- _TASK OBJECTIVE_
Your answer must be the exact lines from the one holding "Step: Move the" through the last line of the records below, with no pictures.

- _SUPPLIED DATA_

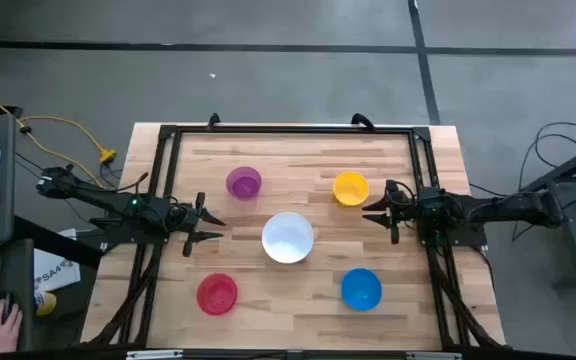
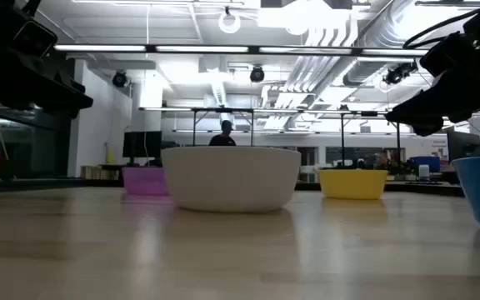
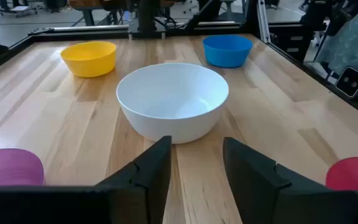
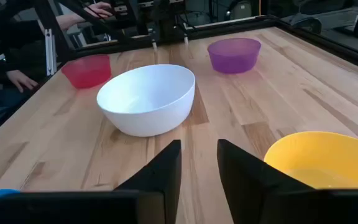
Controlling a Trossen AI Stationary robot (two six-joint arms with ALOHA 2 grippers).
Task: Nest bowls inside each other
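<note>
The left pincer hung over the light wooden desk with its fingers apart, holding nothing. Straight ahead of it, just beyond its tips, sat the round white plastic bowl. The small purple plastic bowl stood near it on one side and the red-pink plastic bowl on the other, both apart from it. The right pincer faced the white bowl from the opposite edge, its fingers likewise spread and empty. The yellow plastic bowl lay just beside that pincer, and the blue plastic bowl sat well apart from it. All five bowls stood separate and upright.
</note>
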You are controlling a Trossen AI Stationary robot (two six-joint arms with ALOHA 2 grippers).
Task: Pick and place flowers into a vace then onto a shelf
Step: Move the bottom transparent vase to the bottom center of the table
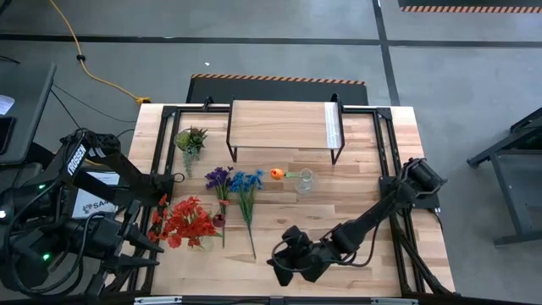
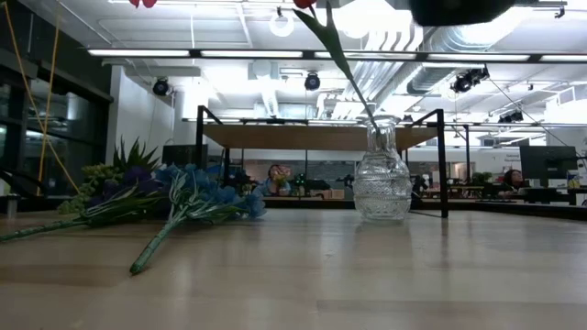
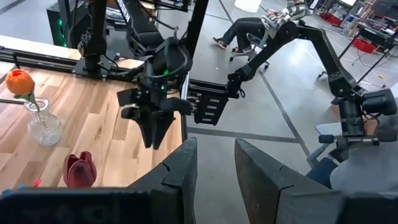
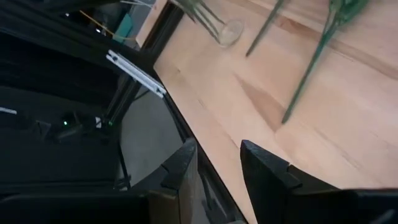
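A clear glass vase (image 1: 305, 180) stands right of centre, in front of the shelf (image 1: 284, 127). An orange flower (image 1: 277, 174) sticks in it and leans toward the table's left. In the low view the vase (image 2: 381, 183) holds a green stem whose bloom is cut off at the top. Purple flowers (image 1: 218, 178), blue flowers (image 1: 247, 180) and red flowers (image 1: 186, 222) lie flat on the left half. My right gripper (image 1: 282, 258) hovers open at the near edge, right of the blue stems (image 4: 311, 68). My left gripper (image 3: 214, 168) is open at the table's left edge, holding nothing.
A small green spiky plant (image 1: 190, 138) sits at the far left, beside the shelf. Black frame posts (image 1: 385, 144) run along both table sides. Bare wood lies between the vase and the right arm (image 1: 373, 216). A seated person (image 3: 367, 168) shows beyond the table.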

- _WRITTEN ANSWER_
Step: Move the bottom transparent vase to the bottom center of the table
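A clear glass vase (image 1: 305, 180) stands right of centre, in front of the shelf (image 1: 284, 127). An orange flower (image 1: 277, 174) sticks in it and leans toward the table's left. In the low view the vase (image 2: 381, 183) holds a green stem whose bloom is cut off at the top. Purple flowers (image 1: 218, 178), blue flowers (image 1: 247, 180) and red flowers (image 1: 186, 222) lie flat on the left half. My right gripper (image 1: 282, 258) hovers open at the near edge, right of the blue stems (image 4: 311, 68). My left gripper (image 3: 214, 168) is open at the table's left edge, holding nothing.
A small green spiky plant (image 1: 190, 138) sits at the far left, beside the shelf. Black frame posts (image 1: 385, 144) run along both table sides. Bare wood lies between the vase and the right arm (image 1: 373, 216). A seated person (image 3: 367, 168) shows beyond the table.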

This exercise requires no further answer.